After touring behind All These Dreams, a record that earned him international accolades and comparisons to everyone from Leonard Cohen to Mickey Newbury to Harry Nilsson, Combs has returned with a new album that puts down stakes in fresh sonic terrain. Canyons of My Mind, out in March on New West, is — as its title suggests — a landscape where the personal and the pastoral converge. Drawing inspiration from the biographies of literary figures like Charles Wright and Jim Harrison, Combs has created an album that explores the notion of “sustainability” in its many facets — artistic, economic, spiritual, environmental.

“When I set out to record All These Dreams, I had a distinct vision of what I wanted the record to sound like. It was a cocktail of the Roy Orbison, Glen Campbell, Nilsson vibes that you can hear right there on the surface,” Combs says. “Canyons of My Mind is much more personal. It’s a testament to my acceptance of who I am as a man, and who I am becoming.” The record’s sonic adventurousness bears witness to that evolution, as well as to some big changes in his personal life. Between All These Dreams and Canyons, Combs married his longtime girlfriend Kristin, with whom he honeymooned for six weeks in the Minnesota wilderness. “She walks through her life exuding such open-mindedness and kindness,” Combs says. “I can’t help but watch in awe. She lets me be whoever I want to be, and that’s new to me. And quite refreshing, and freeing.”
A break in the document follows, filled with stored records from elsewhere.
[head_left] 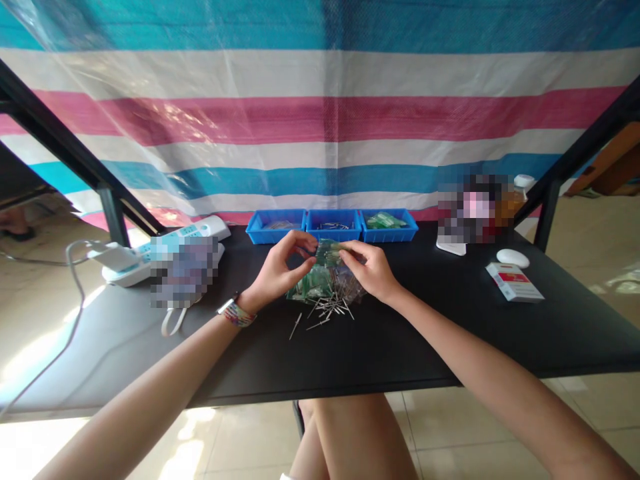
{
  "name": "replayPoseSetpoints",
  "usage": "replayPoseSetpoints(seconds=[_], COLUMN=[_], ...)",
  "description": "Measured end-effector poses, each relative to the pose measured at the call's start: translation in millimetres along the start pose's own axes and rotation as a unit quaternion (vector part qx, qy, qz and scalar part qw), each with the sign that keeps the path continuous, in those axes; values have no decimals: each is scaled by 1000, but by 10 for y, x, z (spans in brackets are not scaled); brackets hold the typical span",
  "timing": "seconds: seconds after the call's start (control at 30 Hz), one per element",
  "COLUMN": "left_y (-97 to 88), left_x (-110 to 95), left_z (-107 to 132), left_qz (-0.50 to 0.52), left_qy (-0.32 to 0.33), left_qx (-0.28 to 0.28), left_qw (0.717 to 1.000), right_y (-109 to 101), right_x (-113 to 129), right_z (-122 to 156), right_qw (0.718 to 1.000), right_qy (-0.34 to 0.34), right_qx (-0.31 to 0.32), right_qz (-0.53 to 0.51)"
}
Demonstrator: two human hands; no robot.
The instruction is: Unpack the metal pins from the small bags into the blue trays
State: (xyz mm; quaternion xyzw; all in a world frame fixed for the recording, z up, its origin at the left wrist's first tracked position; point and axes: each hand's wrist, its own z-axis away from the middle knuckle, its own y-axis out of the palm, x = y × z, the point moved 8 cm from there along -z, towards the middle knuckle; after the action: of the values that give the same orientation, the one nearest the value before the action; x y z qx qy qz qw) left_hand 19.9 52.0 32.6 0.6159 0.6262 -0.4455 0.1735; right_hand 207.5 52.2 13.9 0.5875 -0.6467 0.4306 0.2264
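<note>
My right hand (pixel 369 268) pinches a small clear-green plastic bag (pixel 329 253) between thumb and fingers, above the table. My left hand (pixel 283 267) curves around the bag's left side, thumb and fingers apart; whether a fingertip touches it is hard to tell. Beneath both hands lies a heap of green plastic bags (pixel 311 285), with clear plastic bags (pixel 353 285) to its right. In front of the heap are several thin silver metal pins (pixel 333 307), resembling blind rivets, and one loose pin (pixel 295 326) sits apart at the left.
Three blue bins stand behind my hands: the left bin (pixel 277 235) holds clear pieces, the middle bin (pixel 333 235) metal pins, the right bin (pixel 390 235) green bags. A power strip (pixel 135 267) with cables is at left. A small box (pixel 515 283) and white mouse (pixel 513 258) lie right.
</note>
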Motion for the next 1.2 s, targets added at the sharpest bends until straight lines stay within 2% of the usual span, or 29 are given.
replayPoseSetpoints(seconds=[0.13,0.3,0.43,0.5,0.57,0.6,0.67,0.73,0.8,0.87,0.93,1.03,1.2], left_y=[87,163,183,160,125,113,107,124,154,187,210,218,170], left_x=[4,39,77,88,91,93,103,120,134,139,146,167,182], left_z=[22,47,61,52,29,16,-6,-13,-4,14,28,32,2], left_qz=[-8,4,12,5,-37,-72,-141,-185,-201,-204,-205,-212,-182], left_qy=[-2,-42,-54,-51,-41,-35,-23,-15,-13,-11,-10,-6,-6], left_qx=[33,48,56,60,71,83,116,155,187,208,213,202,166], left_qw=[999,998,997,997,996,993,983,970,961,956,955,956,969], right_y=[35,93,62,-146,-546,-794,-1207,-1448,-1445,-1305,-1172,-1114,-1096], right_x=[-123,-104,-238,-333,-383,-380,-352,-369,-450,-552,-611,-608,-476], right_z=[12,16,-32,-110,-201,-227,-244,-241,-271,-282,-262,-233,-235], right_qw=[993,981,969,971,979,978,954,917,905,896,880,862,872], right_qy=[83,110,151,147,97,60,3,-22,-31,-29,-25,-23,-61], right_qx=[0,14,5,-43,-135,-193,-272,-302,-245,-166,-127,-139,-153], right_qz=[-81,-161,-194,-185,-122,-54,124,259,347,411,456,487,461])
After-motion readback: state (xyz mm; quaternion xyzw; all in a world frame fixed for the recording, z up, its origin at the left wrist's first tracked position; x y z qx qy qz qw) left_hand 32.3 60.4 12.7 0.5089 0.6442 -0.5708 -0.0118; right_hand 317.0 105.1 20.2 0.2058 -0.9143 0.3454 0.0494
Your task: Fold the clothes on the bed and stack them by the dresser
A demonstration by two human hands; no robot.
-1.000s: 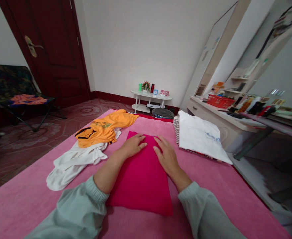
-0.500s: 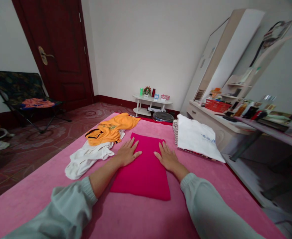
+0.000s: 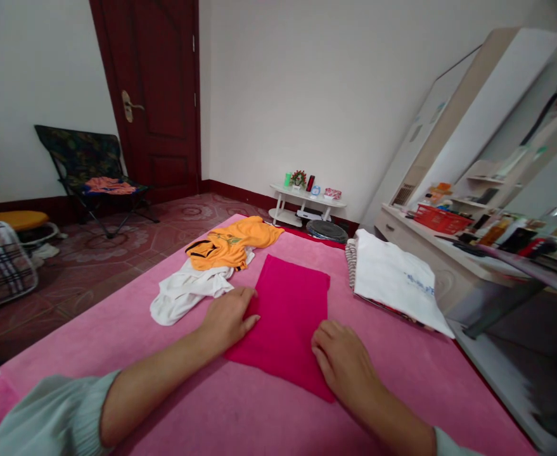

The quiet struggles and satisfactions of carving out an identity in a world gone wrong are palpable throughout the album. Whether questing through the labyrinth of his own spiritual yearning, (“Heart of Wonder”), recreating a rail rider’s full-body sensation of freedom beneath an azure Montana sky (“Rose Colored Blues”), imagining a near-future dystopia where the very idea of green spaces has been annihilated (“Dirty Rain”), or channeling the desire of a peeping Tom who has fallen in love with his sylvan quarry (“Hazel”), Combs refines the vulnerable vagabond persona he mastered on All These Dreams while pushing it beyond those boundaries, into a more pastoral realm aligned with artists like Nick Drake and Tim Buckley. The idea of the artist’s creative life as an ecosystem — one just as in need of cultivation and care as our own imperiled world — informs much of Canyons. For Combs, the quest to sustain his own capacity to create on a daily basis is what drives him. “I want to create for the rest of my life — writing, singing, painting,” he says. “I also want my life to include a family, a house, and kids. Seeking out other artists who’ve been able to keep the lights on without compromising their art – that keeps me inspired.”

Mechanical River

"Astral Castle" Out May 27th 2012. Mechanical River is the melancholic and twisted folk project of ex-Working Title frontman and Charleston, SC native Joel T Hamilton. As the Working Title, Hamilton's first E.P. "Everyone Here Is Wrong" was rated 5 out of 5 in Alternative Press Magazine and they also labeled The Working Title, A Band To Watch. The band's next LP, About Face, was released July 18, 2006. On October 6, 2005, The Working Title began the "The Music Is Much Too Loud Tour" with Circa Survive, Mae, and MUTEMATH as an opening act. The band has also been on tour with bands such as mewithoutYou, Copeland, Vedera, As Tall as Lions, Counting Crows, Our Lady Peace and the Goo Goo Dolls. In 2008 Hamilton released his first solo record "Officina" and in 2010 released the critically acclaimed "Feels Like We're Gonna Win" on Charleston label Shrimp Records (Shovels and Rope, Owen Beverly)

With musical influences running the gamut, Hamilton's new project Mechanical River effectively paints the Christ-haunted southern low-country into every song with a then-and-now blend of digital loops, 80s Casio keyboards, swampy effect-riddled vocals, a cigar box guitar and even more traditional instruments like accordion, banjo and fiddle. At the top, Hamilton's voice is both soaring and despondent - crooning a transcendent lyrical portrait of the muddiness of life and love

Live, Mechanical River features Hamilton as the classic one-man band - singing, playing guitar and drums all with the accompaniment of backing tracks. The cacophony of sound is both captivating and surreal.